• Task instructions
From the entries below, please output exactly the lines starting at the one containing "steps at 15" and ending at the one containing "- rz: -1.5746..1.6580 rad", both included.

Dataset excerpts:
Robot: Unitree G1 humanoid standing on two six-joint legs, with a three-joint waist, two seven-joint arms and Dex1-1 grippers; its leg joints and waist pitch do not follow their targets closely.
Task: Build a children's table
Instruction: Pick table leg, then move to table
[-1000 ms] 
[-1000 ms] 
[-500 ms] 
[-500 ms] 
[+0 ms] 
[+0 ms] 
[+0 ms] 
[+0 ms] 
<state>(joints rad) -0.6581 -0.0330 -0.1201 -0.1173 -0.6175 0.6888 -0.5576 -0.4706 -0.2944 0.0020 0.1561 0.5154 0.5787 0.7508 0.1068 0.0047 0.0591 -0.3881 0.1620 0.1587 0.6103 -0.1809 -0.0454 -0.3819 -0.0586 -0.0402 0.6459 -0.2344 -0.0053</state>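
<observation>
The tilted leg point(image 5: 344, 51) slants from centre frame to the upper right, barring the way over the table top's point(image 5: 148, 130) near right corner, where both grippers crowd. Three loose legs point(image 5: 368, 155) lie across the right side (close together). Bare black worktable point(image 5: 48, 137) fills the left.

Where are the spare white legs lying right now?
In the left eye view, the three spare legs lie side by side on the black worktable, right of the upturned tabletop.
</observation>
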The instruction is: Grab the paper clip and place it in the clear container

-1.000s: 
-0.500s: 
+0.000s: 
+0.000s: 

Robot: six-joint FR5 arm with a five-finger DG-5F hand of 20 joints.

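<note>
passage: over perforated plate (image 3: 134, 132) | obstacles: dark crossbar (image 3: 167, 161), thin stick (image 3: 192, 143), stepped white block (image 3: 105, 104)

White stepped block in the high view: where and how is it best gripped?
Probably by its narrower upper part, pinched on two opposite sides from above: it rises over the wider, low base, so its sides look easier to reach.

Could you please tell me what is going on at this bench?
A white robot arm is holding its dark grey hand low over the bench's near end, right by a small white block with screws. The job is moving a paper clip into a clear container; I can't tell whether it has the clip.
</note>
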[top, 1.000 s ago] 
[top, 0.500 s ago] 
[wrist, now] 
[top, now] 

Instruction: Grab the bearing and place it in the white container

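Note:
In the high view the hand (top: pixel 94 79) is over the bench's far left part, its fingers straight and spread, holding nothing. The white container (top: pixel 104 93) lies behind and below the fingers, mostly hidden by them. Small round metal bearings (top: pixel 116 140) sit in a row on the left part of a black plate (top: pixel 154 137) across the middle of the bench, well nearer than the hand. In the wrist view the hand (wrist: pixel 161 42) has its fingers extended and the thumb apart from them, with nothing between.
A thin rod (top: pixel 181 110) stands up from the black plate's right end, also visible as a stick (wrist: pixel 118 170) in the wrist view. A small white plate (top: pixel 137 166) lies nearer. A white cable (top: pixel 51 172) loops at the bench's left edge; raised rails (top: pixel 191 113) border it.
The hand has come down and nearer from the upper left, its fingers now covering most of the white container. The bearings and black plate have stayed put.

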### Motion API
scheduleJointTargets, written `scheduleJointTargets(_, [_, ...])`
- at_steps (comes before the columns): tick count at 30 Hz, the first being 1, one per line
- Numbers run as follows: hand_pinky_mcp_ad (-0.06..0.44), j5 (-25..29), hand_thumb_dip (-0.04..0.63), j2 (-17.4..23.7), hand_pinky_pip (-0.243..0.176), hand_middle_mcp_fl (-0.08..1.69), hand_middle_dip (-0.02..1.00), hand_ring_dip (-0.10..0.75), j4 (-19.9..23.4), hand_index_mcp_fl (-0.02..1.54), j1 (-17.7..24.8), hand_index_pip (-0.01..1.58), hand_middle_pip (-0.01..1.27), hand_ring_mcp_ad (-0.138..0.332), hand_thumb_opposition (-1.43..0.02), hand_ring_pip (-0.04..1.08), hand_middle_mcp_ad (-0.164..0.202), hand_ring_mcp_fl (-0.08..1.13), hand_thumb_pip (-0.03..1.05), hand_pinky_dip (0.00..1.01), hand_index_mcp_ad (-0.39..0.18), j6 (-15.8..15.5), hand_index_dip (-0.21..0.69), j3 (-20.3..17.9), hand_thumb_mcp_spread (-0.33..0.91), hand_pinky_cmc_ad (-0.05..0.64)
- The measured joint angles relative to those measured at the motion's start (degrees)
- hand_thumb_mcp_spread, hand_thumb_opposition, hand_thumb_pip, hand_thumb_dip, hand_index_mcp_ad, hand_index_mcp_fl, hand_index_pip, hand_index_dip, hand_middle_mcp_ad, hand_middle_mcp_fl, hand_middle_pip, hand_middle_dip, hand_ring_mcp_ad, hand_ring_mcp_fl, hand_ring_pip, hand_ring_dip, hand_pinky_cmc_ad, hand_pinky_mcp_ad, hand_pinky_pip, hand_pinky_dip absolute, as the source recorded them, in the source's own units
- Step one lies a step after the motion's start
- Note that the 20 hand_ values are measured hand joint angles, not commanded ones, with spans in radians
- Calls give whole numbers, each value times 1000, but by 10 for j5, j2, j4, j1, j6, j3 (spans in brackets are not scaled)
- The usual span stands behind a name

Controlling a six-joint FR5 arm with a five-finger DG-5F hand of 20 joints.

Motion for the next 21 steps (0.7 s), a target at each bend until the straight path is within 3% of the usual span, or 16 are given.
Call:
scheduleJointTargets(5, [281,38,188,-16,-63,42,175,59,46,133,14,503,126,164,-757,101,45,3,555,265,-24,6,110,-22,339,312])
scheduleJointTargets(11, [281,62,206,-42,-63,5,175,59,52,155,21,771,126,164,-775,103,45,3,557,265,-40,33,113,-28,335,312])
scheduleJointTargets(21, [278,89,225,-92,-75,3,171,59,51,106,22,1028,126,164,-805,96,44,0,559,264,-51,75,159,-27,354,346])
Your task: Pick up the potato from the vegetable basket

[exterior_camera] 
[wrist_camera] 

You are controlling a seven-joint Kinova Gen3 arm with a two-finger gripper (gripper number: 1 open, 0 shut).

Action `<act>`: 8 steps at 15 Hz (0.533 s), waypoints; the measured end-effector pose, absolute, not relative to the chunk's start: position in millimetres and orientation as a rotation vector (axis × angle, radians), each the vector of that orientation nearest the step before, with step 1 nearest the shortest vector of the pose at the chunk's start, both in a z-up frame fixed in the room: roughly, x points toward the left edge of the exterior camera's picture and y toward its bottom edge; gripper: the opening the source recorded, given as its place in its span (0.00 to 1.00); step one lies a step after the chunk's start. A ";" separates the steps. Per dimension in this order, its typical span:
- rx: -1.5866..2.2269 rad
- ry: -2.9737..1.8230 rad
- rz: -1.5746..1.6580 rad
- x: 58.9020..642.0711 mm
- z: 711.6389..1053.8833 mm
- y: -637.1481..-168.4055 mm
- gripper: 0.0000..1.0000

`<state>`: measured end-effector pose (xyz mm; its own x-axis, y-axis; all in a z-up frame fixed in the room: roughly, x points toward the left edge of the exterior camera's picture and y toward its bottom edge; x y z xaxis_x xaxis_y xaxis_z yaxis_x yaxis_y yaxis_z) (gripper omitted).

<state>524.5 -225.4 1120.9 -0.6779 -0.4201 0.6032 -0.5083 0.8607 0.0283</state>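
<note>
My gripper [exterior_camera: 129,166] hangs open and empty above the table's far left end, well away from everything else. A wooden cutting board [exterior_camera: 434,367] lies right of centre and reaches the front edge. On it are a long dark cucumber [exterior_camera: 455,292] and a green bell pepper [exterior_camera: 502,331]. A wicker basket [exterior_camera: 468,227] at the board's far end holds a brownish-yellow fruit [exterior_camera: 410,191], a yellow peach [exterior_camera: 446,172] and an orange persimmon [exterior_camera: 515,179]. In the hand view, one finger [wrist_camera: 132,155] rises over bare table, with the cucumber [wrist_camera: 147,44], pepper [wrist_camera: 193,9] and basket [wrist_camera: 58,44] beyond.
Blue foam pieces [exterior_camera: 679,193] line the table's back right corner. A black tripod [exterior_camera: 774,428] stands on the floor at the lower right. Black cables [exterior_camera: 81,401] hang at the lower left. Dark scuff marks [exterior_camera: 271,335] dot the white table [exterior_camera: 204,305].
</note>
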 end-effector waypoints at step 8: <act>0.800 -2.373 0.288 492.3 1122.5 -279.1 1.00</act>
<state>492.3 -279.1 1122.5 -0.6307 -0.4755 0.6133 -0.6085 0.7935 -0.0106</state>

• Result of the exercise
Action `<act>`: 8 steps at 15 Hz (0.533 s), waypoints; the measured end-effector pose, absolute, not relative to the chunk's start: position in millimetres and orientation as a rotation vector (axis × angle, radians), each the vector of that orientation nearest the step before, with step 1 nearest the shortest vector of the pose at the chunk's start, both in a z-up frame fixed in the room: roughly, x points toward the left edge of the exterior camera's picture and y toward its bottom edge; gripper: the opening the source recorded, given as its place in its span (0.00 to 1.00); step one lies a step after the chunk's start. A ";" separates the steps. Per dimension in this order, its typical span:
- rx: -1.5866..2.2269 rad
- ry: -2.9737..1.8230 rad
- rz: -1.5746..1.6580 rad

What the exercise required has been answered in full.